PROBLEM REQUIREMENTS =
Without any images, write the data out exactly as it appears.
● ● ● ● ● ● ●
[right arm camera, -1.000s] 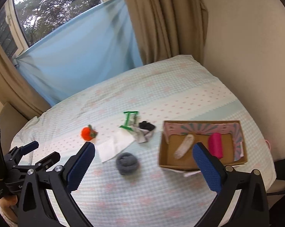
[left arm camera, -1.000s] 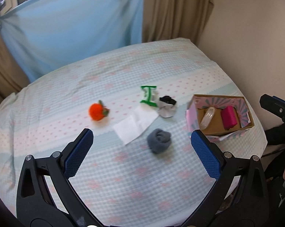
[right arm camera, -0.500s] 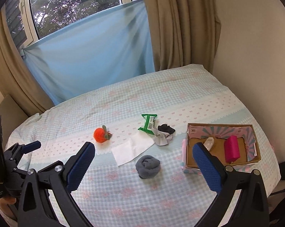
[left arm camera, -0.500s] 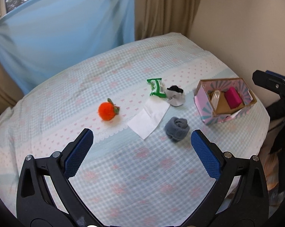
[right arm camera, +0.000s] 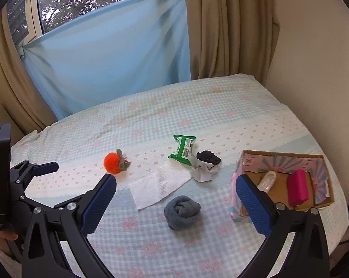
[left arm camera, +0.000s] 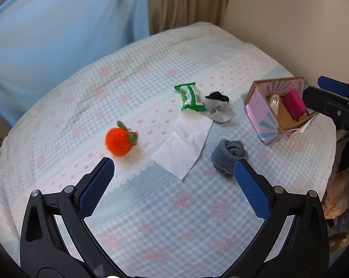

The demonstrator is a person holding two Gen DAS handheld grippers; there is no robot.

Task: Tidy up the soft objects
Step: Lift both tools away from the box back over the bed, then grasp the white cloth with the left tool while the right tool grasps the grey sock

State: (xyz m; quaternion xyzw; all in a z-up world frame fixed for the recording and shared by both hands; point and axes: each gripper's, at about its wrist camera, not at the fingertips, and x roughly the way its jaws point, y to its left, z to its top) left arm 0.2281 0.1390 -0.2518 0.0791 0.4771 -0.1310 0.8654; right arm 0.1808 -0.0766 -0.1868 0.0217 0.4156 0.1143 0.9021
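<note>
On the bed: both claws open, grey sock roll nearest

On the checked bedspread the loose soft things lie in a band across the middle. The box sits at the right side near the wall, with a pink roll and a clear pale item already inside.

Left claw is wide open, holding nothing, above the cloth. Right claw is also wide open and empty.

Key relation: the grey sock roll sits just ahead of the right claw, about centred between its blue pads, with the box just to its right. In the left wrist view the same roll sits off to the right, against the tip of the right-hand pad, so not centred. My judgement is that the right claw is better lined up for it. The roll is roundish with no clear long axis, so approach angle should matter little.

The orange pom-pom fruit lies ahead-left of the left claw, near its left pad; that one suits the left side.

Between them lies a white tissue, flat, long axis running diagonally. Beyond it a green packet touches a black and grey sock.

Flat tissue likely hardest to pinch.
</note>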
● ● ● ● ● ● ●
FINAL ANSWER =
[right arm camera, -1.000s] 
[left arm camera, -1.000s] 
[right arm camera, -0.500s] 
[left arm camera, -0.500s] 
[right arm camera, +0.000s] 
[left arm camera, +0.000s] 

The demonstrator is a person holding two Gen DAS handheld grippers; there is no robot.

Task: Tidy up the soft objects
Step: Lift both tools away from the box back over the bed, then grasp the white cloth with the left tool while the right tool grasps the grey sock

State: (xyz m; quaternion xyzw; all in a z-up world frame fixed for the recording and shared by both hands; point and axes: each gripper's, at about its wrist camera, not at the fingertips, and x roughly the way its jaws point, y to its left, z to its top) left arm 0.2281 0.1390 -0.2518 0.0791 0.4771 -0.1310 0.8654; right arm 0.1808 -0.0766 -0.1868 0.0217 0.4156 0.1143 0.9021
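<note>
On the bed: both claws open, grey sock roll nearest

On the checked bedspread the loose soft things lie in a band across the middle. The box sits at the right side near the wall, with a pink roll and a clear pale item already inside.

Left claw is wide open, holding nothing, above the cloth. Right claw is also wide open and empty.

Key relation: the grey sock roll sits just ahead of the right claw, about centred between its blue pads, with the box just to its right. In the left wrist view the same roll sits off to the right, against the tip of the right-hand pad, so not centred. My judgement is that the right claw is better lined up for it. The roll is roundish with no clear long axis, so approach angle should matter little.

The orange pom-pom fruit lies ahead-left of the left claw, near its left pad; that one suits the left side.

Between them lies a white tissue, flat, long axis running diagonally. Beyond it a green packet touches a black and grey sock.

Flat tissue likely hardest to pinch.
</note>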

The answer has been written out completely.